2 – The second important issue is structural reforms. Proposals still lack of precision and of a calendar. The main point here is to change the way to run the economy: Change on labor contracts to ease the adjustment of the economy, change in women’s role on the labor market, immigration and TPP (Trans-Pacific Partnership (free trade agreement in Asia-Pacific)) are the main reforms expected. There are supposed to allow a 2 % growth in the long run. But precisions on the measure and on the calendar are expected. Everyone has to have time to prepare these changes. This is not the case yet.
The main point must be: how to boost growth in order to be able to follow Abe’s program. The first impact of the Abenomics has been positive but there is a need for relay on investment and on structural reforms to be able to jump on the second step of Abe’s program. If growth is not high enough there will be no stabilization in public finances nor reduction of the public deficit.
The issue is important and the momentum could decide of the success or of the failure of the program.
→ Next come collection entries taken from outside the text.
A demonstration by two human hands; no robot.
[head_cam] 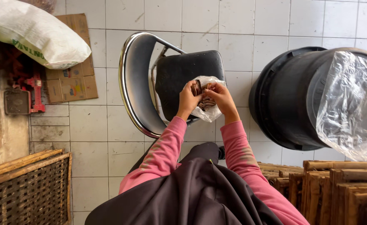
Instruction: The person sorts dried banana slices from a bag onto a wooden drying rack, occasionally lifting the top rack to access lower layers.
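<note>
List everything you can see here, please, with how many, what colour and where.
Plastic bag: one, clear, holding dark brown pieces, between both hands above the chair.
Chair: one, black seat with a chrome frame, centre, on the tiled floor.
Tub: one, black, at right, lined with a clear plastic sheet.
Sack: one, white, top left.
Cardboard: flattened, brown, under the sack.
Wooden frames: a stack, brown, bottom right.
Woven tray: one, brown, bottom left.
Left hand: pink sleeve, gripping the bag.
Right hand: pink sleeve, gripping the bag.
</note>
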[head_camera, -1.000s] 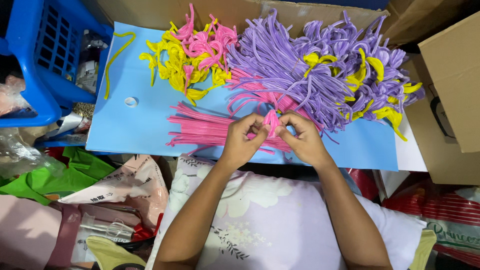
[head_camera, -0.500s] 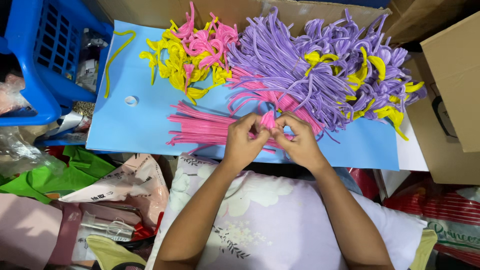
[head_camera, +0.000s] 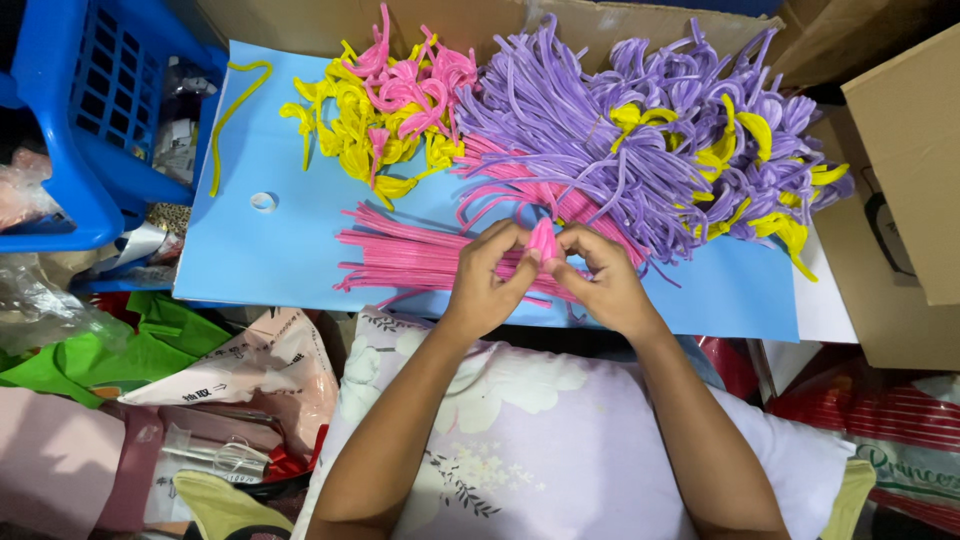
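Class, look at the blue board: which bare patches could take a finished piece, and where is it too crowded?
Bare blue board shows left of the straight pink stems, around the small white ring. A narrower strip lies right of the right hand, below the purple pile. The top edge and centre are crowded.

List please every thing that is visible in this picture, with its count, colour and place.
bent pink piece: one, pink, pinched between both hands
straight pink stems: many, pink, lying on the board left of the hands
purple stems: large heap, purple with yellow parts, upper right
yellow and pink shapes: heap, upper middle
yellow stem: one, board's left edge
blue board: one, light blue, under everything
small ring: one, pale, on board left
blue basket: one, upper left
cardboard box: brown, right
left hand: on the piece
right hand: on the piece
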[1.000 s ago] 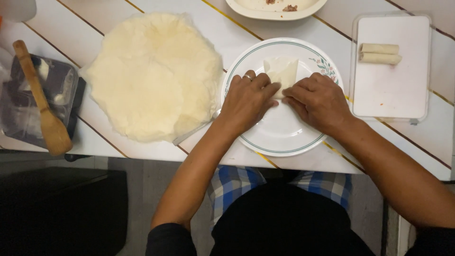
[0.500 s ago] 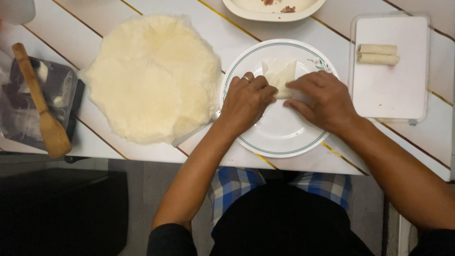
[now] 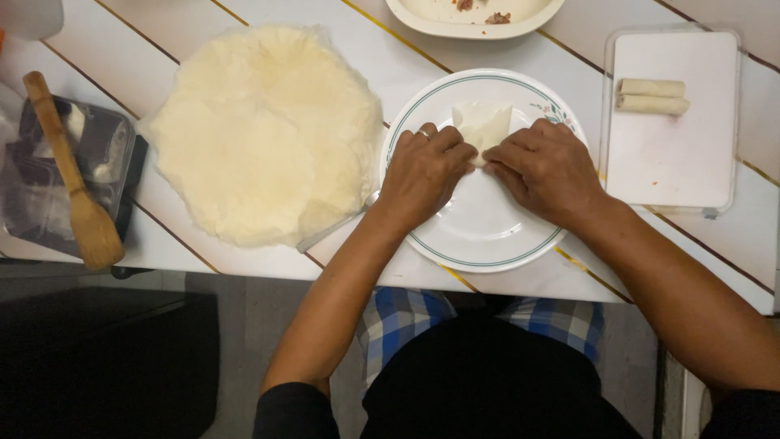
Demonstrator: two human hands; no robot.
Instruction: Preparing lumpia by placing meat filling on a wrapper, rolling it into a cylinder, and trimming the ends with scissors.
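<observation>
While both hands' fingers (image 3: pixel 455 150) seemingly pinch the wrapper (image 3: pixel 483 126), the plate (image 3: pixel 487 236) rim stays open.

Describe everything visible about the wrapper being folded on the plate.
The wrapper is a thin, pale cream sheet that looks like soft dough, folded into a small packet with a creased upper flap. It lies on the white plate, upper centre. The left hand and right hand press its lower edge, covering that part.

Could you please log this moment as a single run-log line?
left hand: on wrapper | right hand: on wrapper | wrapper: on plate | two finished rolls: on tray
</observation>
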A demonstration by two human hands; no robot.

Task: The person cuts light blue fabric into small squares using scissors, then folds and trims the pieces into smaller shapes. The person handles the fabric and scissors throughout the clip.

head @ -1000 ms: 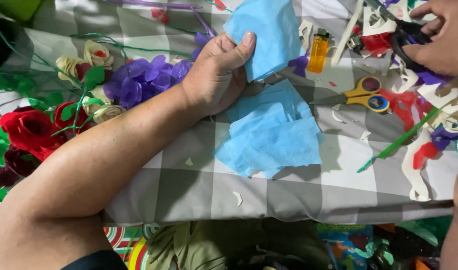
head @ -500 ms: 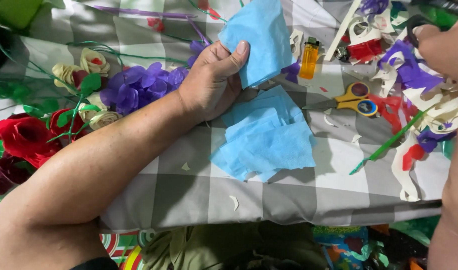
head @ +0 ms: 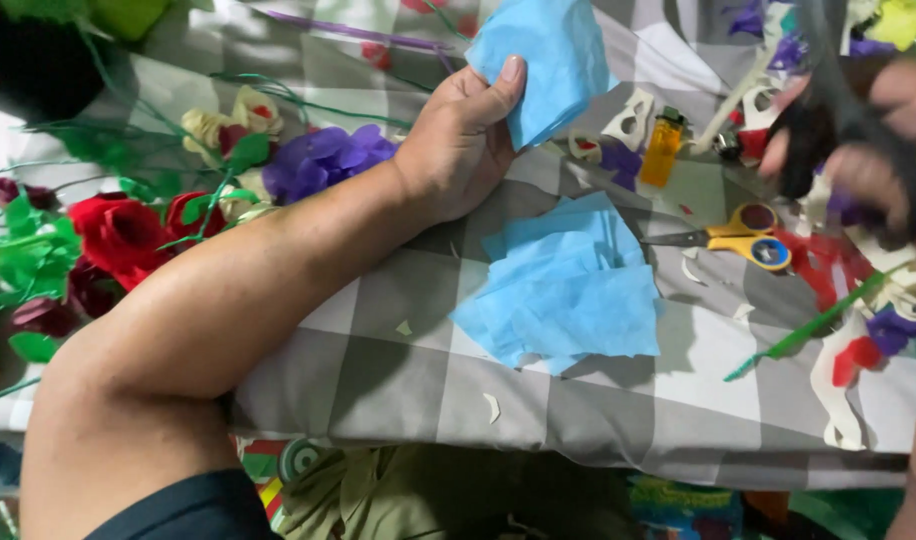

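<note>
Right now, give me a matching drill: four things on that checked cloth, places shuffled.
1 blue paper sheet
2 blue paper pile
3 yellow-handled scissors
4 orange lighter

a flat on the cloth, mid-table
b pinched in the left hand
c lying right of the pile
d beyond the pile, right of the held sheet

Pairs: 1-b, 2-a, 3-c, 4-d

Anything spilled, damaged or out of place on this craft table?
Nothing damaged. Small pale paper scraps litter the checked cloth, ordinary cutting waste. The left hand holds blue tissue paper; the blurred right hand holds dark scissors. Yellow scissors lie beside a blue tissue pile.
</note>
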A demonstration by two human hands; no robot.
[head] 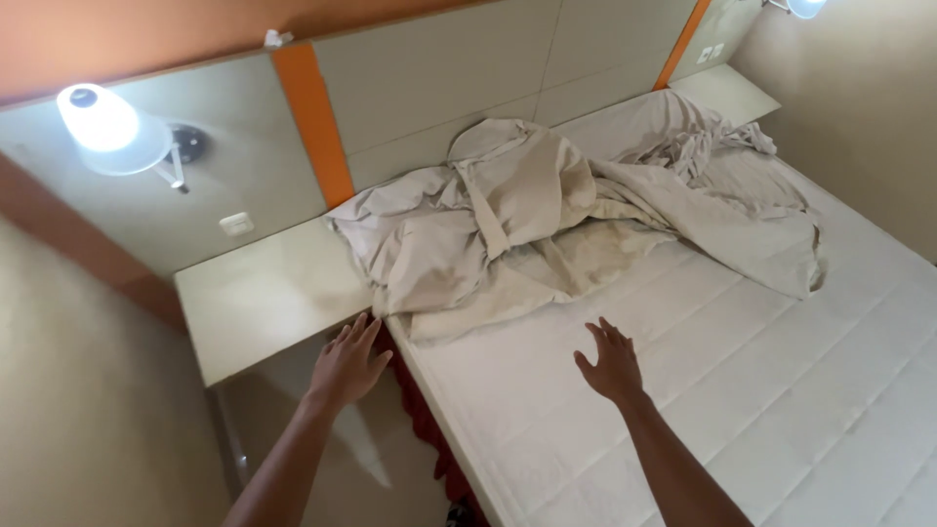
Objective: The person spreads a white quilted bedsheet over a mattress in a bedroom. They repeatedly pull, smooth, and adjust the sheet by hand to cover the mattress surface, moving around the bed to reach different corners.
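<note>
A crumpled off-white sheet [547,215] lies heaped at the head of a bare white quilted mattress [781,390]. My left hand [346,366] hovers open, fingers spread, over the gap between the bedside shelf [264,293] and the mattress corner, just below the sheet's near edge. Over the mattress, my right hand [610,361] is open too, palm down, a short way from the sheet's lower fold. Neither hand holds anything.
A lit wall lamp [112,132] and a switch plate [236,223] sit above the left shelf. Padded headboard panels with an orange stripe [312,122] back the bed. A second shelf [727,93] is at the far right corner. Red bed base trim [429,429] shows below.
</note>
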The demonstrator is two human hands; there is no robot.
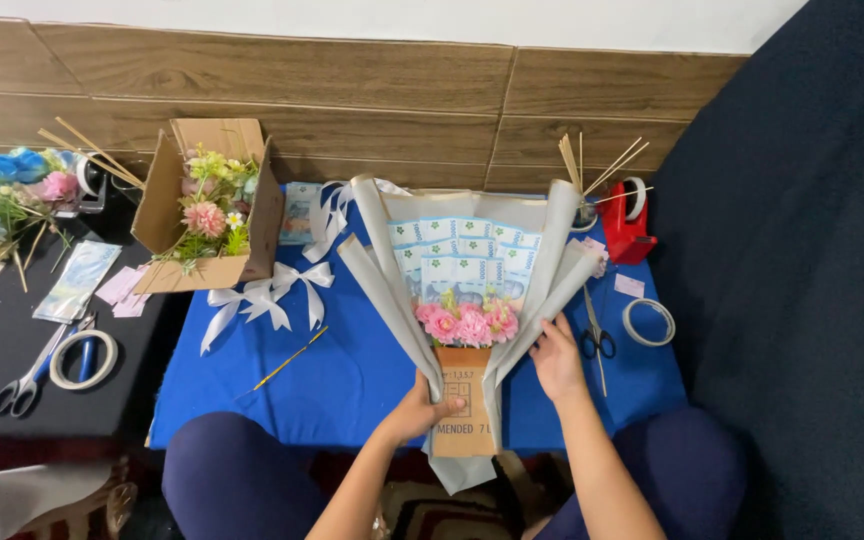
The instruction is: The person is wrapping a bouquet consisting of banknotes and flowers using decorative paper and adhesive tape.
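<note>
A bouquet (pixel 462 290) lies on a blue table (pixel 332 370): fanned banknotes over pink flowers (pixel 467 325), wrapped in grey paper (pixel 382 275) with a brown cardboard piece (pixel 462 410) at its base. My left hand (pixel 422 408) grips the lower left of the wrap and the cardboard. My right hand (pixel 555 357) presses the right fold of grey paper inward. Both hands are on the bouquet near its narrow bottom end.
White ribbon bows (pixel 267 295) and a thin stick (pixel 290 360) lie left of the bouquet. A cardboard box of flowers (pixel 207 210) stands at back left. Black scissors (pixel 594 335), a tape roll (pixel 648 321) and a red tape dispenser (pixel 627 225) sit right. More scissors (pixel 32 372) and tape (pixel 84 358) lie far left.
</note>
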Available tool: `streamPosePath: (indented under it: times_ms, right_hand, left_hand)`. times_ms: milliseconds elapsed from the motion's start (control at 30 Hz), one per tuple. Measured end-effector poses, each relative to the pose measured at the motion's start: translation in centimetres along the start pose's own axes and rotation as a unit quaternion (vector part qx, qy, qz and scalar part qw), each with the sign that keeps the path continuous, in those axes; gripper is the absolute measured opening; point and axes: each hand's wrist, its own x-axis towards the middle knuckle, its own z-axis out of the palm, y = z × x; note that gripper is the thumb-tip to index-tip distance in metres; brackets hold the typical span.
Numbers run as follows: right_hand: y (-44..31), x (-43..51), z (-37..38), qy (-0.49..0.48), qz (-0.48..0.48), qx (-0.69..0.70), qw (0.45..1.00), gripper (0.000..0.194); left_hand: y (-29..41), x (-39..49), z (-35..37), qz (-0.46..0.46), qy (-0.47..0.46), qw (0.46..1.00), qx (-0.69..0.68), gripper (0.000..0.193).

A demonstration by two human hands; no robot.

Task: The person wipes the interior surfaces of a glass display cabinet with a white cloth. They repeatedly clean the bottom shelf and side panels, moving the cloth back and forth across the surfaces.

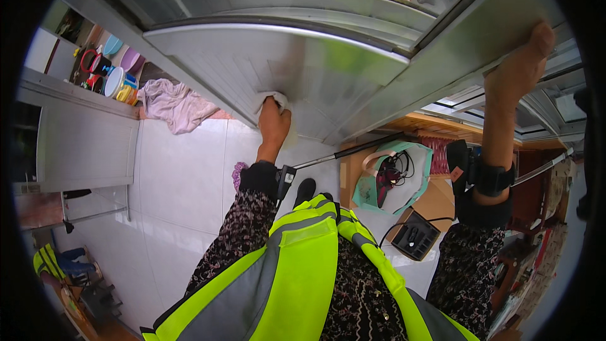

Remember that in 1997 a hike in VAT rate led to a recession. That’s a point that is currently discussed as consumers’ expenditures are currently the main source of growth.
Abe has to convince companies to increase investment and to be more precise on its structural reforms in order to change expectations and at the end to boost trend growth.
GDP growth was 2.6% in Q2 (annual rate) after 3.1% in Q1 (revised down from 4.1%). Compared to Q2 2012 GDP is up by 0.9%. Carry over growth for 2013 at the end of the second quarter is just 1.1%. To converge to 2% growth on average for 2013 then Q3 and Q4 growth should be 4.9% (annual rate). We expect GDP growth to be close to 1.6%
Chart 1 shows the GDP profile in level. GDP is almost back to its pre-crisis level (first half of 2008). It is still 0.1% below this level, this is marginal.
On Chart 2 GDP growth contributions give a important role to consumption and to exports. We see the importance of VAT change and we can still have question on the impact of the Yen devaluation, will it last?
On Chart 3 is shown investment contribution to GDP growth by type of investment. Public investment is supposed to trigger private productive investment; this is not the case yet.
On Chart 4 is shown consumer confidence which has faltered in June and July. This can be a case onf concern if this continues.